**How to complete this task**: Write the listing out again word for word. Pictures do not belong in the copy.

== Given information

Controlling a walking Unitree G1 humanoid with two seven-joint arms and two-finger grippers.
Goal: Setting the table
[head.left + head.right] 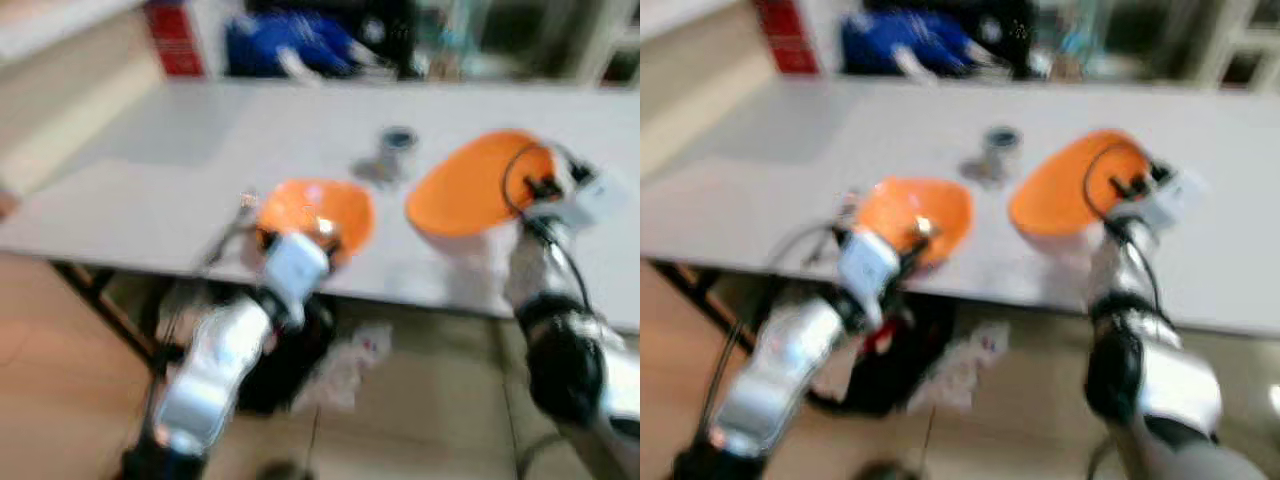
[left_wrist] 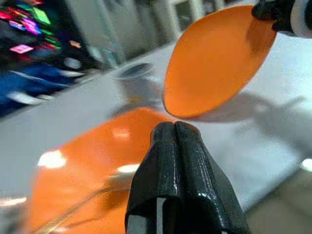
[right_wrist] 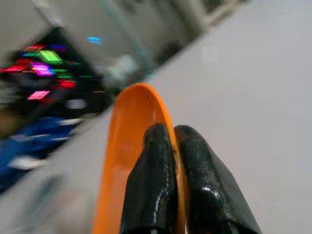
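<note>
An orange bowl (image 1: 320, 210) sits at the near edge of the white table (image 1: 150, 190). My left gripper (image 1: 275, 240) is at the bowl's near rim; in the left wrist view its fingers (image 2: 190, 161) are pressed together, with the rim running in to them and the bowl's inside (image 2: 87, 161) beyond. To the right, an orange plate (image 1: 465, 185) is held tilted just above the table. My right gripper (image 1: 545, 185) is shut on its far right rim. The right wrist view shows that rim (image 3: 126, 126) pinched between the two fingers (image 3: 204, 180). All views are blurred.
A small grey cup (image 1: 397, 145) stands on the table behind and between bowl and plate. Blue cloth (image 1: 290, 45) and a red object (image 1: 175, 40) lie beyond the far edge. Under the table are a dark bag (image 1: 290, 370) and white litter (image 1: 350, 365).
</note>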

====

**Response to this exercise**:
Controlling a walking Unitree G1 humanoid with two seven-joint arms and two-finger grippers.
Goal: Setting the table
[head.left + head.right] 
[left_wrist] 
[right_wrist] 
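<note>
An orange bowl (image 1: 320, 210) sits at the near edge of the white table (image 1: 150, 190). My left gripper (image 1: 275, 240) is at the bowl's near rim; in the left wrist view its fingers (image 2: 190, 161) are pressed together, with the rim running in to them and the bowl's inside (image 2: 87, 161) beyond. To the right, an orange plate (image 1: 465, 185) is held tilted just above the table. My right gripper (image 1: 545, 185) is shut on its far right rim. The right wrist view shows that rim (image 3: 126, 126) pinched between the two fingers (image 3: 204, 180). All views are blurred.
A small grey cup (image 1: 397, 145) stands on the table behind and between bowl and plate. Blue cloth (image 1: 290, 45) and a red object (image 1: 175, 40) lie beyond the far edge. Under the table are a dark bag (image 1: 290, 370) and white litter (image 1: 350, 365).
</note>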

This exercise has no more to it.